Records shown Start Marker

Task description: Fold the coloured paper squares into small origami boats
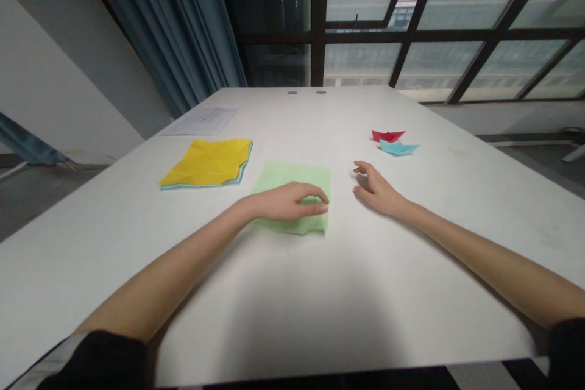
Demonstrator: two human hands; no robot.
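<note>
A light green sheet of paper [292, 172] lies on the white table in front of me. My left hand [292, 201] reaches across it from the left, its thumb and curved fingers nearly meeting at the sheet's right edge, closed on the paper there. The near edge of the sheet looks slightly lifted and wavy. To the right of the paper, apart from it, my right hand [377, 192] rests on the table with fingers loosely bent and apart, holding nothing. Just beyond it sit a blue folded paper boat [398, 147] and a red folded paper boat [387, 136].
A stack of coloured paper with yellow on top [208, 161] lies to the left. Behind it is a printed white sheet [203, 120] at the table's left edge. The white table [297, 304] reaches toward windows and a blue curtain [183, 24].
</note>
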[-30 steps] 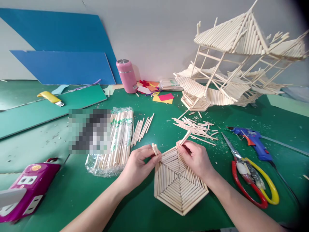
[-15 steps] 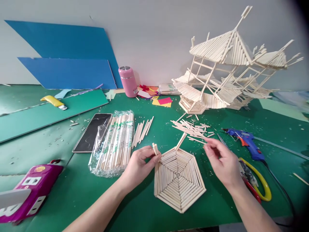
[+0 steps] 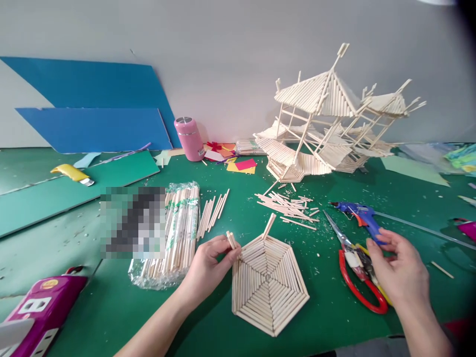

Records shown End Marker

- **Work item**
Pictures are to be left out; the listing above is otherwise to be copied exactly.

- **Result below**
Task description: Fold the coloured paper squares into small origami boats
Demonstrator: two human hands; no robot.
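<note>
A light green sheet of paper [292, 172] lies on the white table in front of me. My left hand [292, 201] reaches across it from the left, its thumb and curved fingers nearly meeting at the sheet's right edge, closed on the paper there. The near edge of the sheet looks slightly lifted and wavy. To the right of the paper, apart from it, my right hand [377, 192] rests on the table with fingers loosely bent and apart, holding nothing. Just beyond it sit a blue folded paper boat [398, 147] and a red folded paper boat [387, 136].
A stack of coloured paper with yellow on top [208, 161] lies to the left. Behind it is a printed white sheet [203, 120] at the table's left edge. The white table [297, 304] reaches toward windows and a blue curtain [183, 24].
</note>
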[-30 steps] 
[-15 steps] 
[+0 steps] 

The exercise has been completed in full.